** EXERCISE INPUTS follows **
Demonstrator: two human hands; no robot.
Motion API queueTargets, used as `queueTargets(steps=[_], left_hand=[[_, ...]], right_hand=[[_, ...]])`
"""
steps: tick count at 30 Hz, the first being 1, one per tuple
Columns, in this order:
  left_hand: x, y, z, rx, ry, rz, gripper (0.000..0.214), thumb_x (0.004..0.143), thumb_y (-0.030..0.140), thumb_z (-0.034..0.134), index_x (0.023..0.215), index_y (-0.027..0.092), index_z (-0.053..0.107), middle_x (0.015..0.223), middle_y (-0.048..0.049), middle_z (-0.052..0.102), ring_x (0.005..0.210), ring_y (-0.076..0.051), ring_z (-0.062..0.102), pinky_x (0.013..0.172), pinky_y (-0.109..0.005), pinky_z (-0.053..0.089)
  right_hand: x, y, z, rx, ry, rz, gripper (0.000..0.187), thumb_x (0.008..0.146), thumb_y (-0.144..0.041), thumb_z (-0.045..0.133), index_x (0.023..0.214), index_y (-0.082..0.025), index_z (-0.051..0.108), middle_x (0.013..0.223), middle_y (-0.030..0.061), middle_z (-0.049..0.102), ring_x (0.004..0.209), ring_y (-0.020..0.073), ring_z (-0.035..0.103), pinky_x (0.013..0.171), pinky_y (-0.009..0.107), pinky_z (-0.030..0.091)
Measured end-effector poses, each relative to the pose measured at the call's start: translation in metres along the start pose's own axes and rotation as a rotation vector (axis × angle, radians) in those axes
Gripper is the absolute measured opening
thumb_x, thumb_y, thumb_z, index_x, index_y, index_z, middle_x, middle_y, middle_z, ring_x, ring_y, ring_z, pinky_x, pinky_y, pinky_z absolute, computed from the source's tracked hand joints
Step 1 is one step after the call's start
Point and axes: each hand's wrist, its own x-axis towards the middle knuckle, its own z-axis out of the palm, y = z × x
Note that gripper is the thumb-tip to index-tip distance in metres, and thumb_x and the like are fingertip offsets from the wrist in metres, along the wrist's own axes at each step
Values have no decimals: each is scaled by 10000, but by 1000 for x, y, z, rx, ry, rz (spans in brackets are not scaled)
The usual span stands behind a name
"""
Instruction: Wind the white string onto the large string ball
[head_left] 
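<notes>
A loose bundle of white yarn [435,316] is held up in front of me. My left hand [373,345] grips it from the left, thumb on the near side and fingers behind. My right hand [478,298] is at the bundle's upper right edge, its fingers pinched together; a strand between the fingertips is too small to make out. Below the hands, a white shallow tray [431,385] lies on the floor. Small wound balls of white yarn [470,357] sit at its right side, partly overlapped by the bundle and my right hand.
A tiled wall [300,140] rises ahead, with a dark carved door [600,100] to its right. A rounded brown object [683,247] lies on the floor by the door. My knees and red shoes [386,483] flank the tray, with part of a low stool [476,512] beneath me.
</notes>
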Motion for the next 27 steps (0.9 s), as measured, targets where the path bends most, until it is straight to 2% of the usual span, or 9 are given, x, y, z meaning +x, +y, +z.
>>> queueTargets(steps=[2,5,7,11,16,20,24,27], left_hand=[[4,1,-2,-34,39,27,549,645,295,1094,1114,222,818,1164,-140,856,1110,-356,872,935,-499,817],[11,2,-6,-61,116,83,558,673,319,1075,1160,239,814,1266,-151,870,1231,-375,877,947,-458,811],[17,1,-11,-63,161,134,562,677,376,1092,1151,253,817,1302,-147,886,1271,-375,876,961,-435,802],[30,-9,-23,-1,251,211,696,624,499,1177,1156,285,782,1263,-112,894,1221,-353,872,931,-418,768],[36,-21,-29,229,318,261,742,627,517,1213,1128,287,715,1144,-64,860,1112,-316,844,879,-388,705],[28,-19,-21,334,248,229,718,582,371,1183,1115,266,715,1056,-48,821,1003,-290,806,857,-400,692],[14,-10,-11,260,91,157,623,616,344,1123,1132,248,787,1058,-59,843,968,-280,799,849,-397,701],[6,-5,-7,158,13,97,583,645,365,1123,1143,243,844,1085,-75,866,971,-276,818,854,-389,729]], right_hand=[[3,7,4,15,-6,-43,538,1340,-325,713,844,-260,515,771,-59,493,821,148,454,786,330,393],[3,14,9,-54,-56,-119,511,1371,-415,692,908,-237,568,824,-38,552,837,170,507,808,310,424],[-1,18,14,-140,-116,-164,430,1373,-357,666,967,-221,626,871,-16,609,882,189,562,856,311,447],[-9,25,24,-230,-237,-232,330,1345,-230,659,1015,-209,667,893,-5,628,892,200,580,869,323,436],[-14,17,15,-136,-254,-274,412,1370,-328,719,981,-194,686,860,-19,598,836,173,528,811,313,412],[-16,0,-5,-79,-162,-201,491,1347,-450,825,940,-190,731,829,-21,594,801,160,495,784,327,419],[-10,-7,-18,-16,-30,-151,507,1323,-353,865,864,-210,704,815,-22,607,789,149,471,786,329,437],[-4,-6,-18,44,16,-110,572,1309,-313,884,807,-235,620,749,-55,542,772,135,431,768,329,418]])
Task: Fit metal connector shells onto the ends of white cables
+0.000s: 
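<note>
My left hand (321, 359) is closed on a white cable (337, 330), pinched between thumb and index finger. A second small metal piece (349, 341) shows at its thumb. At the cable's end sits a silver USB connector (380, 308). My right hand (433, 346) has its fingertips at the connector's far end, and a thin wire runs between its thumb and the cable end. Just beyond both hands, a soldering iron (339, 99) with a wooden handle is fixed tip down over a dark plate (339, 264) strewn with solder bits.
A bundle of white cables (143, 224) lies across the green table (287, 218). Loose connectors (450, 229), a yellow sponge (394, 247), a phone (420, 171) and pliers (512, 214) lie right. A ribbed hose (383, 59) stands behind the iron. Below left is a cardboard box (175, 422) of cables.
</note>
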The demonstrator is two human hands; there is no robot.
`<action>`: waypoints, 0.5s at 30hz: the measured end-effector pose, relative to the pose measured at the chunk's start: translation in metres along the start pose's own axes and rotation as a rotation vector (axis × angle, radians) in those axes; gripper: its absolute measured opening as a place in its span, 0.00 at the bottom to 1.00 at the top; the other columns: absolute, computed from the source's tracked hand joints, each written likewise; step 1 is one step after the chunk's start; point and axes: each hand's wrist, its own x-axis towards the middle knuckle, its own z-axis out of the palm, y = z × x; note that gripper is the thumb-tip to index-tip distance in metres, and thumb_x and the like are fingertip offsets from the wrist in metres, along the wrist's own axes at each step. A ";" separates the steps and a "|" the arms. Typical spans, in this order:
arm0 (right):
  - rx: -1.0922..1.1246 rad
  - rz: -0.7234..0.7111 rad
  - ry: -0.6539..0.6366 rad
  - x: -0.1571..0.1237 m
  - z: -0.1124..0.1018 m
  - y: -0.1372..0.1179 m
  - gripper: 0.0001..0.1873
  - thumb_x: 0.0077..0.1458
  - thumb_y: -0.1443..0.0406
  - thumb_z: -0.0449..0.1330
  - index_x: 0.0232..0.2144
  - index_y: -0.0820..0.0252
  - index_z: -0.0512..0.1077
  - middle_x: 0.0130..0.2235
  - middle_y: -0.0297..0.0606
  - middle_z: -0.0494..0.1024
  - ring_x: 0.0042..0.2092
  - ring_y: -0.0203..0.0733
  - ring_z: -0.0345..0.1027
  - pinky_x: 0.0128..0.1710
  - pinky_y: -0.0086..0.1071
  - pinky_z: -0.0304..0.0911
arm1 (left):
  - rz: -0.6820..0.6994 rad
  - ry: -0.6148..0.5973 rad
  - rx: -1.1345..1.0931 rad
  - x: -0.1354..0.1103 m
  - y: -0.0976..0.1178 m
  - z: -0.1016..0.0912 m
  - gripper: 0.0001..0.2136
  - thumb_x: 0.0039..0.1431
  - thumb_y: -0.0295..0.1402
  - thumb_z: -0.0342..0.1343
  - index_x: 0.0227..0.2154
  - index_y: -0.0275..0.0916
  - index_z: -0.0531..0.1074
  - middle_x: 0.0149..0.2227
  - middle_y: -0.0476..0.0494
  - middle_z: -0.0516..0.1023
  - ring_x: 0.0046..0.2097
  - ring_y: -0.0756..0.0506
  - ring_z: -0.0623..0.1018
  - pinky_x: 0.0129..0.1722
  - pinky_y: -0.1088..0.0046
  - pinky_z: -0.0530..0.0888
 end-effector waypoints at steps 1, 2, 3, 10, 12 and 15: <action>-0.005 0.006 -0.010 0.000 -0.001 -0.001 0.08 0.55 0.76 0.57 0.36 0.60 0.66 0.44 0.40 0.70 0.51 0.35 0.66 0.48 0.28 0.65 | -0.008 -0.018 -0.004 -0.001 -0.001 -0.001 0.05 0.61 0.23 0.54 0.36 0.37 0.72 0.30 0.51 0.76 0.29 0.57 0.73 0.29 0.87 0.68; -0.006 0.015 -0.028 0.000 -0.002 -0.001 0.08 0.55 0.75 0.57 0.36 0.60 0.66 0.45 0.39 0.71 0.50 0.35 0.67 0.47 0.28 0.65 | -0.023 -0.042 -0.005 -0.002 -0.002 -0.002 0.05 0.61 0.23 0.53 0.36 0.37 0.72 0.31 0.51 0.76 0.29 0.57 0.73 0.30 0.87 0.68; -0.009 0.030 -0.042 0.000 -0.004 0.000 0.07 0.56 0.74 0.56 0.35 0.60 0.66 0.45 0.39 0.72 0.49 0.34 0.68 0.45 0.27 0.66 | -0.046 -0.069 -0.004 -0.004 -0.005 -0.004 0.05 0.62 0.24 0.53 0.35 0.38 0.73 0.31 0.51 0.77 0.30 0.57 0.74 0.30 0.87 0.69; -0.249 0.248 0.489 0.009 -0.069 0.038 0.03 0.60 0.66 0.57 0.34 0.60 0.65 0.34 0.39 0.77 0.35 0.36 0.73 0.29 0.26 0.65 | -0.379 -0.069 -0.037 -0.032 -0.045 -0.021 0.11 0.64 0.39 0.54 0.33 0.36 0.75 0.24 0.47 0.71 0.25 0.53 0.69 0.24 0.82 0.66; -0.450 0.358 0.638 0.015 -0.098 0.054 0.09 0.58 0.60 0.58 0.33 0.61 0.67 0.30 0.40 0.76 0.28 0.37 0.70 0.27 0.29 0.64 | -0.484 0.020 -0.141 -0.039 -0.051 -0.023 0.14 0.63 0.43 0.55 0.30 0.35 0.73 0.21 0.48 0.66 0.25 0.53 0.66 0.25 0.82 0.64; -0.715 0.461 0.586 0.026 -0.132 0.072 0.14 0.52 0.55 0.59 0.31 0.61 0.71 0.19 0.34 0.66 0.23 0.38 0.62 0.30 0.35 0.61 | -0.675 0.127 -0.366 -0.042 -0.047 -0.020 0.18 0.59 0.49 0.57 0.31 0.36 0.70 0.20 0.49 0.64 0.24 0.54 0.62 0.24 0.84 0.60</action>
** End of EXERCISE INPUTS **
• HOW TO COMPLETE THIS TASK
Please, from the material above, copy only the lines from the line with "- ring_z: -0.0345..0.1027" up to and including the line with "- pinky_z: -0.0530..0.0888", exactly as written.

• TASK RESULT
  - ring_z: -0.0345..0.1027
  - pinky_x: 0.0128..0.1710
  - pinky_y: -0.0086..0.1071
  - pinky_z: -0.0304..0.0911
arm1 (left):
  - rz: -0.6820..0.6994 rad
  - ry: -0.6148..0.5973 rad
  - rx: -1.1345..1.0931 rad
  - x: -0.1354..0.1103 m
  - y: -0.0976..0.1178 m
  - z: -0.1016..0.0912 m
  - gripper: 0.0001..0.2136
  - thumb_x: 0.0039..0.1431
  - thumb_y: -0.0295..0.1402
  - thumb_z: -0.0342..0.1343
  - index_x: 0.0227..0.2154
  - index_y: -0.0275..0.0916
  - index_z: -0.0531..0.1074
  - middle_x: 0.0149..0.2227
  - middle_y: -0.0476..0.0494
  - middle_z: -0.0516..0.1023
  - ring_x: 0.0046..0.2097
  - ring_y: -0.0756..0.0506
  - ring_z: -0.0623..0.1018
  - pinky_x: 0.0129..0.1722
  - pinky_y: -0.1088..0.0046
  - pinky_z: -0.0530..0.0888

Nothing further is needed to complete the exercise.